Only the lines from the one containing "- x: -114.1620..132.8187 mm" through the one containing "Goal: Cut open" should be printed, exactly as they appear below, with both ends included.

** Opening Information shown block **

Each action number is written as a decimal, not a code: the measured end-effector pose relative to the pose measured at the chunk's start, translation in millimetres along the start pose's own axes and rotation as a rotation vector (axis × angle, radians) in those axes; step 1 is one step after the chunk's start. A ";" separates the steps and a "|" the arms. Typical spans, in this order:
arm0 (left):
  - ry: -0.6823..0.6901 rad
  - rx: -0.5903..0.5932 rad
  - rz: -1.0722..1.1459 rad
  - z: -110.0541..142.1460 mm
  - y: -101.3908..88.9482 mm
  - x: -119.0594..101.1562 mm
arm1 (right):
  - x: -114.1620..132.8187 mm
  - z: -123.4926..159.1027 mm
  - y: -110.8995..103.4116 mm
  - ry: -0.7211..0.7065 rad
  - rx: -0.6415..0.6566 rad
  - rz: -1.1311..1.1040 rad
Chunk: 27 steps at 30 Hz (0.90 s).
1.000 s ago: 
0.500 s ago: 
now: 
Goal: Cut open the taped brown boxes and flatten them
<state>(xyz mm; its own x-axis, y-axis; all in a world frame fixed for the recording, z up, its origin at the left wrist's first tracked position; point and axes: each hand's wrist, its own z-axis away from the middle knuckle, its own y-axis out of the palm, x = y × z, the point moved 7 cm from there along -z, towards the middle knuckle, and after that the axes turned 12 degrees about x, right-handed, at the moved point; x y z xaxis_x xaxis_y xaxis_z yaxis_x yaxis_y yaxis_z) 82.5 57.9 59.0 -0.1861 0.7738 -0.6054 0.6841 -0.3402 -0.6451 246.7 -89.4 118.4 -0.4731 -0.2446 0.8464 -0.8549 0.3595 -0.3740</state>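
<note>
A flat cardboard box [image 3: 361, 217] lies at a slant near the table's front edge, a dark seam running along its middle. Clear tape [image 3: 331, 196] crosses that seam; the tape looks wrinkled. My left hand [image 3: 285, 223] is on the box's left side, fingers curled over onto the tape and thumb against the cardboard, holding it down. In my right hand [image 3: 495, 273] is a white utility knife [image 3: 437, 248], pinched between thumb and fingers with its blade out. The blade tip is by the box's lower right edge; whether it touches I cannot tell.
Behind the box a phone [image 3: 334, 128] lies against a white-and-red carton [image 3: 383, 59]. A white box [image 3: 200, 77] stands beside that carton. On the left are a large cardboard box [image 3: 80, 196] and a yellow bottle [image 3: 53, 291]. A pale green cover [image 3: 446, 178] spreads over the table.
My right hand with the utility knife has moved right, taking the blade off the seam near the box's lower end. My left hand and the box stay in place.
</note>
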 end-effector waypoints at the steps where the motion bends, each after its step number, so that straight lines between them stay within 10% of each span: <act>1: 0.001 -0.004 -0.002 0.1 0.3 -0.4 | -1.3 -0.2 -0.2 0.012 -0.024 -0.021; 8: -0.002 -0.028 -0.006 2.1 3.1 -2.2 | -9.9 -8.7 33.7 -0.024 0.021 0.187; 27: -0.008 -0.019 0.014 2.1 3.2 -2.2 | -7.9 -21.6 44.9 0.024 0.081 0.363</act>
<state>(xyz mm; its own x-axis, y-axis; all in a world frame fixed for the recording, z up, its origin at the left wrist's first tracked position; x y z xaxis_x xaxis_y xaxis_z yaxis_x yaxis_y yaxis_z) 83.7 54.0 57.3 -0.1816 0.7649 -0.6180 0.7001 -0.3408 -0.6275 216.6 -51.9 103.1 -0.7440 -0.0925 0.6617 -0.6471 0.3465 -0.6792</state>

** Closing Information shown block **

#### Finished exercise:
  - x: -114.1620..132.8187 mm
  - z: -123.4926..159.1027 mm
  - y: -110.8995..103.4116 mm
  - ry: -0.7211..0.7065 rad
  - rx: -0.6415..0.6566 rad
  - rz: -1.1311..1.1040 rad
Chunk: 27 steps at 30 Hz (0.90 s).
1.000 s ago: 
0.500 s ago: 
now: 
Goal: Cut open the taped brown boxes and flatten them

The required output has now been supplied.